The Double Branching model for earthquake forecast applied to the Japanese seismicity

Abstract

The purpose of this work is to apply the Double Branching Model (DBM) to forecast moderate–large Japanese seismicity. The proposed model is time-dependent, since it assumes that each earthquake can generate or is correlated to other earthquakes, through physical mechanisms acting at different spatio-temporal scales. The model is set up through two sequential steps. In the first step, we estimate the well-established short time clustering. Then, we analyze and characterize the declustered catalog through a second order branching process. The inclusion of the second branching is motivated by the statistically significant departure of the declustered catalog from a time-independent model. From a physical point of view, this new branching accounts for possible long-term earthquake interactions.

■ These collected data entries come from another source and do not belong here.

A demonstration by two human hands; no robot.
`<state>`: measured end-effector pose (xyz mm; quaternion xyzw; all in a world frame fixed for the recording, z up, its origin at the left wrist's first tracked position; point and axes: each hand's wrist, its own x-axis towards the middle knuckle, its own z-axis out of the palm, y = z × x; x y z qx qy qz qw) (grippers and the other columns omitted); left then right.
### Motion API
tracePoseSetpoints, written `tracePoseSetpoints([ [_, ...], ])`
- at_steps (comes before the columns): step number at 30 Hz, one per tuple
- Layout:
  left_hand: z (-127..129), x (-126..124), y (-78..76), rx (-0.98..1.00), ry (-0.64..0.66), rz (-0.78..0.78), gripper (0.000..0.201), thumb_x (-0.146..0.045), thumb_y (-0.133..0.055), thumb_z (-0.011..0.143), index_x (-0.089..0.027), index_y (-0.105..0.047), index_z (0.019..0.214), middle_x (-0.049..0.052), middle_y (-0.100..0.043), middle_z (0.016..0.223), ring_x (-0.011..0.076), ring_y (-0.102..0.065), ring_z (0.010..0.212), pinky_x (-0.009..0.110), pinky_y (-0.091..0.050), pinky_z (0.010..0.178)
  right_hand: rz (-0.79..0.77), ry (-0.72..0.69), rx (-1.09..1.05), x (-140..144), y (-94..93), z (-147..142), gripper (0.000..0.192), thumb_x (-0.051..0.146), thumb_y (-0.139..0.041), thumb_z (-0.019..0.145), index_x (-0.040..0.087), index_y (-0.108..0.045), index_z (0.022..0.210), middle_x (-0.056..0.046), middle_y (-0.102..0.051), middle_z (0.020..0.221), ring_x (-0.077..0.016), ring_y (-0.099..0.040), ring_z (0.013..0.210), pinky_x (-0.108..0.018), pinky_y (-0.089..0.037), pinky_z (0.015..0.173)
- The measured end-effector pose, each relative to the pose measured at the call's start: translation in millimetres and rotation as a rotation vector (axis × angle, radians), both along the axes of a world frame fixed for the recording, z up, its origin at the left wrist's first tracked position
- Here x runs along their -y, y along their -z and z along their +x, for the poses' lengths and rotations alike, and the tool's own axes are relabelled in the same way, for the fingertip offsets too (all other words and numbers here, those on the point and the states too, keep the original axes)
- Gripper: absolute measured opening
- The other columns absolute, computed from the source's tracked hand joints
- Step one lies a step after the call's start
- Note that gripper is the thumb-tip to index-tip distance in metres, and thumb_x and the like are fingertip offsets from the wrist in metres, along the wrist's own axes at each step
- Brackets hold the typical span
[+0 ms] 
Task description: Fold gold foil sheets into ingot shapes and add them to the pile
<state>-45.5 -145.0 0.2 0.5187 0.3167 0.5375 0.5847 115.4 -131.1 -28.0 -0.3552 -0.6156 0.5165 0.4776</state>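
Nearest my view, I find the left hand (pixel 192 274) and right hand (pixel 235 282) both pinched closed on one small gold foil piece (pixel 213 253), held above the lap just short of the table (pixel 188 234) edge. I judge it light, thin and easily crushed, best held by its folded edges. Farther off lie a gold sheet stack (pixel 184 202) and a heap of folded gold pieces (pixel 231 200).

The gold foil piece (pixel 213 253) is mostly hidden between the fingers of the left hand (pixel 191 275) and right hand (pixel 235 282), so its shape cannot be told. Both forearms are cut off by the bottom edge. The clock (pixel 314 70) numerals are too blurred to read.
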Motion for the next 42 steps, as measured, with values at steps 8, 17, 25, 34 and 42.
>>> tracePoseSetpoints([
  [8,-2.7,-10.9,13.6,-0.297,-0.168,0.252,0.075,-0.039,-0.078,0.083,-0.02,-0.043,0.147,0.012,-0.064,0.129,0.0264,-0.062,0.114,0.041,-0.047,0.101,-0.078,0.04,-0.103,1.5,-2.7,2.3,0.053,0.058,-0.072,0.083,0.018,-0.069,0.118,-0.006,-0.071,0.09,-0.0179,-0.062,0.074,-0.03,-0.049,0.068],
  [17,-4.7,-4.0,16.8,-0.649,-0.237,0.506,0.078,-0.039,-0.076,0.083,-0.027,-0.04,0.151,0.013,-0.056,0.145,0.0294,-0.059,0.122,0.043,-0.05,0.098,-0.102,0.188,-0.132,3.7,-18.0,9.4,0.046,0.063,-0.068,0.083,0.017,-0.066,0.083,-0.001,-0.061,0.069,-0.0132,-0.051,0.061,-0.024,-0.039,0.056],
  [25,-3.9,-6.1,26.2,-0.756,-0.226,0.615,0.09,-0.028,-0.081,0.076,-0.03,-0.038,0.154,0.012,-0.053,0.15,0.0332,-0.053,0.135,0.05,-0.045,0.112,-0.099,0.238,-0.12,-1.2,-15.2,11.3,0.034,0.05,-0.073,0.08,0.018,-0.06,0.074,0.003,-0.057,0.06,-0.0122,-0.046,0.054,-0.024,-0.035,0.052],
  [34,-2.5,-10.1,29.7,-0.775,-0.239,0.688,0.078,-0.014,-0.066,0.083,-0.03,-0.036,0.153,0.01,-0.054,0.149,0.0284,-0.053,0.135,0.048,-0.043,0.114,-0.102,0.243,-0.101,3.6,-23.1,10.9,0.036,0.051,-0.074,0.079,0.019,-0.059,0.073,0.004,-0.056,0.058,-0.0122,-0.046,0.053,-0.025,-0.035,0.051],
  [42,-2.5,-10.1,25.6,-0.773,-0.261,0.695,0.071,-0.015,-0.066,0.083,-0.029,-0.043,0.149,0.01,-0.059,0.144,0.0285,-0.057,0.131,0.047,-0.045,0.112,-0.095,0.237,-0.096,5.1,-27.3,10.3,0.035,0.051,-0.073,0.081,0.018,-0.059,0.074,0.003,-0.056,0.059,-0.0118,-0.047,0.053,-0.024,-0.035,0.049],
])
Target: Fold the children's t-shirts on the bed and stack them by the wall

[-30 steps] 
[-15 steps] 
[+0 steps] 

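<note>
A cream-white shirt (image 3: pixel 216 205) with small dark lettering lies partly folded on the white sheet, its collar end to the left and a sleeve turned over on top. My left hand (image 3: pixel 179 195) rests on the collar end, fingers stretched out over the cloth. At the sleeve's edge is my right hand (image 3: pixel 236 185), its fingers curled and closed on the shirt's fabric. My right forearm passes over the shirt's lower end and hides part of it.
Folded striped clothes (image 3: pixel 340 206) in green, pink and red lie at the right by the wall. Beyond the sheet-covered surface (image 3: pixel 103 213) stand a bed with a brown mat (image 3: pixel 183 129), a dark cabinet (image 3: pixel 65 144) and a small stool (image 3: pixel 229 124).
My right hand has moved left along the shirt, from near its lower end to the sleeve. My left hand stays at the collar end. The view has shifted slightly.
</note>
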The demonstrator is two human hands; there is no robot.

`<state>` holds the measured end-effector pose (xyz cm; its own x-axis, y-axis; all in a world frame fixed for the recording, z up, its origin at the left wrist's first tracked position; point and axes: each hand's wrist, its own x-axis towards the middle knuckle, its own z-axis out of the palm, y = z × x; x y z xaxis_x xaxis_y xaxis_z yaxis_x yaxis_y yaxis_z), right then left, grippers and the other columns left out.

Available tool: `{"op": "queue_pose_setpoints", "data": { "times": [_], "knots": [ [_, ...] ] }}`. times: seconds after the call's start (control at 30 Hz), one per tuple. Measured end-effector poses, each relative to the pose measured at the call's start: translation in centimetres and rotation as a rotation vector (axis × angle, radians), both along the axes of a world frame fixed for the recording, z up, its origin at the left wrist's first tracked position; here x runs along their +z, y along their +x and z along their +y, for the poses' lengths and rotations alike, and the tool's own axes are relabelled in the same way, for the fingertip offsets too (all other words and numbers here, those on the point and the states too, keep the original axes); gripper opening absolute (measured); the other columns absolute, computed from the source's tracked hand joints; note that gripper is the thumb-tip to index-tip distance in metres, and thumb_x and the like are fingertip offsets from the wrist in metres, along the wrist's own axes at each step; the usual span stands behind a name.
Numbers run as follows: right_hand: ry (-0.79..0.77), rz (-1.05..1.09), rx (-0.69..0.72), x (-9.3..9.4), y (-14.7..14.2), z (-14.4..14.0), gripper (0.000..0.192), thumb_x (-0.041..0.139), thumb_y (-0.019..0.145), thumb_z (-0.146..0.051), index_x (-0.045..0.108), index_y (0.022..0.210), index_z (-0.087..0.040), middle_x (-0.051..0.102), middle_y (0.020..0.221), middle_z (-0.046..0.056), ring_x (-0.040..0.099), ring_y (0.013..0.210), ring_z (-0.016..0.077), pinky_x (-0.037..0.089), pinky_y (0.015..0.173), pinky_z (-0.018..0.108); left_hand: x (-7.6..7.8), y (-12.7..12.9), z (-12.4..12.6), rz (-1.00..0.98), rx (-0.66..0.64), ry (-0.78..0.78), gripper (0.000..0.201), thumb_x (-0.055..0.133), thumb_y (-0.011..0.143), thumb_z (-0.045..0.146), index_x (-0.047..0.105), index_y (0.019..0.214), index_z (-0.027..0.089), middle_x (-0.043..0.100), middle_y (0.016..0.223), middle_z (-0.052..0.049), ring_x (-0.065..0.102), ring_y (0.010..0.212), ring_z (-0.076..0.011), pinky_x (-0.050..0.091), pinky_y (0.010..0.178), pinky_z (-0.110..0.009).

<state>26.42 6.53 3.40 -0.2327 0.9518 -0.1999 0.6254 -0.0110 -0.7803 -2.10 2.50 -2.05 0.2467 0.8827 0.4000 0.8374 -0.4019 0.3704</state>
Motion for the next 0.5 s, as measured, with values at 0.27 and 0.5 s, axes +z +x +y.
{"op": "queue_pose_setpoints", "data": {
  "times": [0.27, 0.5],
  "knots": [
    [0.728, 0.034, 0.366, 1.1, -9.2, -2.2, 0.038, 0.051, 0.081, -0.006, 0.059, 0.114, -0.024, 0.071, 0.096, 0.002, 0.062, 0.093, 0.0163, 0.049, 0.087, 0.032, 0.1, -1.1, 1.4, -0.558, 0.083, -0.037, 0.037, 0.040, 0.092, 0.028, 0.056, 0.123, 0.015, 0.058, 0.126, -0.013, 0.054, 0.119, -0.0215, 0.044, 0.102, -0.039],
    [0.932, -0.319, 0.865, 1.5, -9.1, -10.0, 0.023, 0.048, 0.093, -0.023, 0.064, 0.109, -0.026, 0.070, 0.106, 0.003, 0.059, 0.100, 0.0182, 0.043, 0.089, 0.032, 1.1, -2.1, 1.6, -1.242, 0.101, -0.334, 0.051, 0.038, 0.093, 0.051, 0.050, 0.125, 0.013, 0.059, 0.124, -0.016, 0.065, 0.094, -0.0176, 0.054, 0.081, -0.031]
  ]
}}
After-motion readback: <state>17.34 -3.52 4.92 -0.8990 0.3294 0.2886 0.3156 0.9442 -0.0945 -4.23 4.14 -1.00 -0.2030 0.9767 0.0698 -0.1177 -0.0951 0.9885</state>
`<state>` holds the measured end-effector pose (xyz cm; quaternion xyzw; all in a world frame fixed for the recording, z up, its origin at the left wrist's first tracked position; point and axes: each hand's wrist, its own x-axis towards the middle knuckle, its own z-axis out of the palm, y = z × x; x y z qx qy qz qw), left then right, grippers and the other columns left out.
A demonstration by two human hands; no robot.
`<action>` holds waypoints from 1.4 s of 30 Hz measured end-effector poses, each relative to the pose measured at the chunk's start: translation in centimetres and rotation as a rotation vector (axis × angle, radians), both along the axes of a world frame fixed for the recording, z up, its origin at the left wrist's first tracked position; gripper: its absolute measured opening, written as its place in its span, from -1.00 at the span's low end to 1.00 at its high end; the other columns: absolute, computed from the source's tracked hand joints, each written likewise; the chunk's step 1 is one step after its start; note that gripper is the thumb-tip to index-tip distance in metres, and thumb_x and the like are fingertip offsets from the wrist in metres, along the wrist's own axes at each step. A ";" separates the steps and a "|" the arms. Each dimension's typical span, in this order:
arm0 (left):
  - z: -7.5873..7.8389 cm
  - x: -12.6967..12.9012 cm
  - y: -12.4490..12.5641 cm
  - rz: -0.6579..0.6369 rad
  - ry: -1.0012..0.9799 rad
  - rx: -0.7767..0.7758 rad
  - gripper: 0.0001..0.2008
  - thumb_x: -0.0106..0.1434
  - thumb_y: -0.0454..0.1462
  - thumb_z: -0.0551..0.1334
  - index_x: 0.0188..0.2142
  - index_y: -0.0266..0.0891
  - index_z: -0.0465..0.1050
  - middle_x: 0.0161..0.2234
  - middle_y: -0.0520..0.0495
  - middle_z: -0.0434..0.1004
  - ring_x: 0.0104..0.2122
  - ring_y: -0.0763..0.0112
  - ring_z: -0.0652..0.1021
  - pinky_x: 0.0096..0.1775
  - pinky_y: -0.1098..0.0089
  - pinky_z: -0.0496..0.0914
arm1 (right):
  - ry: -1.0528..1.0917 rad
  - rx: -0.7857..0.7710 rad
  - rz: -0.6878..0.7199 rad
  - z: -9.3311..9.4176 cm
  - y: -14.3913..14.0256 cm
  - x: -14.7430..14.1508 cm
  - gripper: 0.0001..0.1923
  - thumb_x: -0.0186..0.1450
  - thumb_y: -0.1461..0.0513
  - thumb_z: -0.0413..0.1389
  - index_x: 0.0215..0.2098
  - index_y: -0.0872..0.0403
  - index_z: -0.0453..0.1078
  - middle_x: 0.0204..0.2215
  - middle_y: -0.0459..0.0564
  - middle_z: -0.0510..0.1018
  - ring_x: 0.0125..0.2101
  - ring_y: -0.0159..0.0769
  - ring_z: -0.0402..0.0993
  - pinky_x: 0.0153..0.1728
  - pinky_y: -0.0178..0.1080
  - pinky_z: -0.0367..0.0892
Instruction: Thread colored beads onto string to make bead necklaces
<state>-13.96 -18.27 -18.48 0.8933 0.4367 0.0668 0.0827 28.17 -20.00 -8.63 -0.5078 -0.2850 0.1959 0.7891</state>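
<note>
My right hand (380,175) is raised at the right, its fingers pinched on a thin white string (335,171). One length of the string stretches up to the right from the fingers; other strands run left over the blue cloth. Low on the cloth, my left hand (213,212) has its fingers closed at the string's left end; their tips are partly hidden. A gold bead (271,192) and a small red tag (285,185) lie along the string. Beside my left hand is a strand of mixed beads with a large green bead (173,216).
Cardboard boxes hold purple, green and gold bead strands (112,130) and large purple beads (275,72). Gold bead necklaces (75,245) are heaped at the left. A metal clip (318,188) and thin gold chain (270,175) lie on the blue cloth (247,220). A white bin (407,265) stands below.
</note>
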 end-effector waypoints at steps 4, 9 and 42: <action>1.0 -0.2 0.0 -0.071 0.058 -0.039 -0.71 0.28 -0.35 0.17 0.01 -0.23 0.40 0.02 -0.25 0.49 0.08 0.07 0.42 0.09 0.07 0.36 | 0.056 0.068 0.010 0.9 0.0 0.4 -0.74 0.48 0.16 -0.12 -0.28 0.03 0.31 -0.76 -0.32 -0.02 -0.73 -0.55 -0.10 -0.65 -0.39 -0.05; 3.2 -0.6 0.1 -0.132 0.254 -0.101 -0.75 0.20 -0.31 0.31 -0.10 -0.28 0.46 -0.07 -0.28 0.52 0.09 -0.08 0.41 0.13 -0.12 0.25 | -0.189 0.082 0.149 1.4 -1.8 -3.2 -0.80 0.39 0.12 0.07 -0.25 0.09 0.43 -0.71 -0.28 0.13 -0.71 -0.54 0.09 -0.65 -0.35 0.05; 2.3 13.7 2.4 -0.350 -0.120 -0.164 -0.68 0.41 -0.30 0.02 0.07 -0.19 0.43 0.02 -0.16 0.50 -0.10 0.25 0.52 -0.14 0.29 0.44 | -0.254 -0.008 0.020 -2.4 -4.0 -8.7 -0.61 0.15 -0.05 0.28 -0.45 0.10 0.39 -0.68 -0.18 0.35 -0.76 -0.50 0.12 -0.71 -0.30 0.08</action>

Some recent applications of this model at global and regional scales (Marzocchi and Lombardi, 2008; Lombardi and Marzocchi, 2009, 2010) have shown that earthquake occurrences tend to have two main time features: a short-term clustering up to months–few years and a longer time modulation of decades (up to few centuries). Here we apply the DBM to the instrumental Japanese database, collected by the Japan Meterological Agency (JMA) (M ≥ 5.0). The purpose of this application is twofold. First, we check the existence of two time branchings previously found in other regions. Second, we provide forecasts to be evaluated by the Japanese CSEP (Collaboratory for the Study of Earthquake Predictability) testing center.